(Collected data entries)
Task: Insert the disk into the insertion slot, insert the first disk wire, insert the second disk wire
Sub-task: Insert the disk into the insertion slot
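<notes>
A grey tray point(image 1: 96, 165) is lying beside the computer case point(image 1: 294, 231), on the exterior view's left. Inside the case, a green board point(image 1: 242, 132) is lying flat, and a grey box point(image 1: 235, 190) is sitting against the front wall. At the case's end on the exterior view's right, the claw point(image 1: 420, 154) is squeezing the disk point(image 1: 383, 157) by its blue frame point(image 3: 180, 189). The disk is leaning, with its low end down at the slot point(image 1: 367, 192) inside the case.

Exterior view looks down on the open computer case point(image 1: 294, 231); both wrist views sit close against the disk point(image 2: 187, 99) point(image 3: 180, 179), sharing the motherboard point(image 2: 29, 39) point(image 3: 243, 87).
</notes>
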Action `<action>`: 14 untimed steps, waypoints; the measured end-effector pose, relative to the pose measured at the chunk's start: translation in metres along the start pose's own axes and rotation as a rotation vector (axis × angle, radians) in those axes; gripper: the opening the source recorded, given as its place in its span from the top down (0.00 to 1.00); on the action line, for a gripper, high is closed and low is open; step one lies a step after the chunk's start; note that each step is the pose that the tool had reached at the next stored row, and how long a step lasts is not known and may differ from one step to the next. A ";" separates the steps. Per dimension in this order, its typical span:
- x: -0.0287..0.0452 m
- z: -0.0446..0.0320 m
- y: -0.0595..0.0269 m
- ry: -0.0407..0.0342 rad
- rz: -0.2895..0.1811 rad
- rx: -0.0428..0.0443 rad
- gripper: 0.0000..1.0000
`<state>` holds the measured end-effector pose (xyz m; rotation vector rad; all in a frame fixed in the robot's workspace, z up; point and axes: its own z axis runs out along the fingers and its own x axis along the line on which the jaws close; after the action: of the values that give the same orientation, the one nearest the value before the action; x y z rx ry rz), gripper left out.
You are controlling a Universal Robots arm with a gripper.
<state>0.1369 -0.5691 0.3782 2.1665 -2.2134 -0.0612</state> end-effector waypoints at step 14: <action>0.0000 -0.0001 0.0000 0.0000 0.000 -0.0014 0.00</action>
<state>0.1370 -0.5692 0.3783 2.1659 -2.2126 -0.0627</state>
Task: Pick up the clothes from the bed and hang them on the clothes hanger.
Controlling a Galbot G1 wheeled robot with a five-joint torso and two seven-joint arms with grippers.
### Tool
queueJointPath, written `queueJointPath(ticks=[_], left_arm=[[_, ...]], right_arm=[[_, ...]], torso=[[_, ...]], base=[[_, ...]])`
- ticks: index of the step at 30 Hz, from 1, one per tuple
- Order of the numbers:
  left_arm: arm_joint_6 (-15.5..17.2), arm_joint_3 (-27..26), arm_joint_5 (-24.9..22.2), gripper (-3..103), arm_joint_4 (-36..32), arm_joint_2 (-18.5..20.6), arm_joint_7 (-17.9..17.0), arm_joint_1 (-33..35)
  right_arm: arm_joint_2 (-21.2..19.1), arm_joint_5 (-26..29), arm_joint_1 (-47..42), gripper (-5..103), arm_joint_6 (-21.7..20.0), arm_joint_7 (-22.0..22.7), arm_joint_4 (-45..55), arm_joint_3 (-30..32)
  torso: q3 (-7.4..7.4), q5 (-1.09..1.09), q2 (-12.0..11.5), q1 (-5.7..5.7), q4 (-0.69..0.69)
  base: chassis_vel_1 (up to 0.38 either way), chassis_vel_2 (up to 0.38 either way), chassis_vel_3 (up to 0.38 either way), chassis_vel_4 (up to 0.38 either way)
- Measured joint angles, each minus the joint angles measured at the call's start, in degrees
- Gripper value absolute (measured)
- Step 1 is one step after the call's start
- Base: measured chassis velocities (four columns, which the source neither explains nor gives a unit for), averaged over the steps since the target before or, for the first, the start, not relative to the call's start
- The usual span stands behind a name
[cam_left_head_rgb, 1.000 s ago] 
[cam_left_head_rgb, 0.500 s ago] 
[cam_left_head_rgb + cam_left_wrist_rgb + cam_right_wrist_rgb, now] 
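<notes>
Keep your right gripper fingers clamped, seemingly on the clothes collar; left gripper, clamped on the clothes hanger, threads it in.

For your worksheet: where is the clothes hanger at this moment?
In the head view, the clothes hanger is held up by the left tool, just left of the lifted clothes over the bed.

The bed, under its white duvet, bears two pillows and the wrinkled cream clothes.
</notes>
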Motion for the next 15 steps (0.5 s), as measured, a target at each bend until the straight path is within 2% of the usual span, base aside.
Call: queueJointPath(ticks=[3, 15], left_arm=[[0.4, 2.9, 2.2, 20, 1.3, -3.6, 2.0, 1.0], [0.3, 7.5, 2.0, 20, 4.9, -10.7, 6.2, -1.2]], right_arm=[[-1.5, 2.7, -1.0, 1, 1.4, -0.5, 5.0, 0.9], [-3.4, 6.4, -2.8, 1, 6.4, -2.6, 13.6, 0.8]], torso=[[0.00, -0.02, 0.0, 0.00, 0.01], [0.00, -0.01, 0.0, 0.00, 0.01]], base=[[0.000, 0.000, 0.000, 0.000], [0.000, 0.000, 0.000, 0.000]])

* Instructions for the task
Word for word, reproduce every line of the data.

* Response area
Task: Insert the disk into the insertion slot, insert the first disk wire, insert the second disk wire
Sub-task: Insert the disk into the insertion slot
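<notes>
A grey tray point(image 1: 96, 165) is lying beside the computer case point(image 1: 294, 231), on the exterior view's left. Inside the case, a green board point(image 1: 242, 132) is lying flat, and a grey box point(image 1: 235, 190) is sitting against the front wall. At the case's end on the exterior view's right, the claw point(image 1: 420, 154) is squeezing the disk point(image 1: 383, 157) by its blue frame point(image 3: 180, 189). The disk is leaning, with its low end down at the slot point(image 1: 367, 192) inside the case.

Exterior view looks down on the open computer case point(image 1: 294, 231); both wrist views sit close against the disk point(image 2: 187, 99) point(image 3: 180, 179), sharing the motherboard point(image 2: 29, 39) point(image 3: 243, 87).
</notes>
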Action `<action>`: 14 untimed steps, waypoints; the measured end-effector pose, relative to the pose measured at the chunk's start: translation in metres along the start pose's own axes and rotation as a rotation vector (axis × angle, radians) in those axes; gripper: the opening the source recorded, given as its place in its span from the top down (0.00 to 1.00); on the action line, for a gripper, high is closed and low is open; step one lies a step after the chunk's start; note that each step is the pose that the tool had reached at the next stored row, and how long a step lasts is not known and may differ from one step to the next. A ";" separates the steps. Per dimension in this order, its typical span:
- x: -0.0287..0.0452 m
- z: -0.0446..0.0320 m
- y: -0.0595..0.0269 m
- ry: -0.0407..0.0342 rad
- rz: -0.2895..0.1811 rad
- rx: -0.0428..0.0443 rad
- gripper: 0.0000..1.0000
`<state>` holds the measured end-effector pose (xyz m; rotation vector rad; all in a frame fixed in the robot's workspace, z up; point and axes: its own z axis runs out along the fingers and its own x axis along the line on which the jaws close; after the action: of the values that give the same orientation, the one nearest the value before the action; x y z rx ry rz), gripper left out.
You are controlling a Universal Robots arm with a gripper.
<state>0.1369 -0.5691 0.3782 2.1665 -2.2134 -0.0612</state> end-effector waypoints at step 14: <action>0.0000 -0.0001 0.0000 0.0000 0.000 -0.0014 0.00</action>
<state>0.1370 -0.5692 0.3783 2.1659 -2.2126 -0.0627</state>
Task: Pick up the clothes from the bed and hang them on the clothes hanger.
Controlling a Galbot G1 wheeled robot with a five-joint torso and two seven-joint arms with grippers.
### Tool
queueJointPath, written `queueJointPath(ticks=[_], left_arm=[[_, ...]], right_arm=[[_, ...]], torso=[[_, ...]], base=[[_, ...]])`
- ticks: index of the step at 30 Hz, from 1, one per tuple
- Order of the numbers:
  left_arm: arm_joint_6 (-15.5..17.2), arm_joint_3 (-27..26), arm_joint_5 (-24.9..22.2), gripper (-3..103), arm_joint_4 (-36..32), arm_joint_2 (-18.5..20.6), arm_joint_7 (-17.9..17.0), arm_joint_1 (-33..35)
  right_arm: arm_joint_2 (-21.2..19.1), arm_joint_5 (-26..29), arm_joint_1 (-47..42), gripper (-5..103), arm_joint_6 (-21.7..20.0), arm_joint_7 (-22.0..22.7), arm_joint_4 (-45..55), arm_joint_3 (-30..32)
  torso: q3 (-7.4..7.4), q5 (-1.09..1.09), q2 (-12.0..11.5), q1 (-5.7..5.7), q4 (-0.69..0.69)
  base: chassis_vel_1 (up to 0.38 either way), chassis_vel_2 (up to 0.38 either way), chassis_vel_3 (up to 0.38 either way), chassis_vel_4 (up to 0.38 either way)
- Measured joint angles, each minus the joint angles measured at the call's start, in degrees
- Gripper value absolute (measured)
- Step 1 is one step after the call's start
- Base: measured chassis velocities (four columns, which the source neither explains nor gives a unit for), averaged over the steps since the target before or, for the first, the start, not relative to the call's start
- The usual span stands behind a name
[cam_left_head_rgb, 1.000 s ago] 
[cam_left_head_rgb, 0.500 s ago] 
[cam_left_head_rgb + cam_left_wrist_rgb + cam_right_wrist_rgb, now] 
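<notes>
Keep your right gripper fingers clamped, seemingly on the clothes collar; left gripper, clamped on the clothes hanger, threads it in.

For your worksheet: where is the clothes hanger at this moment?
In the head view, the clothes hanger is held up by the left tool, just left of the lifted clothes over the bed.

The bed, under its white duvet, bears two pillows and the wrinkled cream clothes.
</notes>
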Motion for the next 15 steps (0.5 s), as measured, a target at each bend until the straight path is within 2% of the usual span, base aside.
Call: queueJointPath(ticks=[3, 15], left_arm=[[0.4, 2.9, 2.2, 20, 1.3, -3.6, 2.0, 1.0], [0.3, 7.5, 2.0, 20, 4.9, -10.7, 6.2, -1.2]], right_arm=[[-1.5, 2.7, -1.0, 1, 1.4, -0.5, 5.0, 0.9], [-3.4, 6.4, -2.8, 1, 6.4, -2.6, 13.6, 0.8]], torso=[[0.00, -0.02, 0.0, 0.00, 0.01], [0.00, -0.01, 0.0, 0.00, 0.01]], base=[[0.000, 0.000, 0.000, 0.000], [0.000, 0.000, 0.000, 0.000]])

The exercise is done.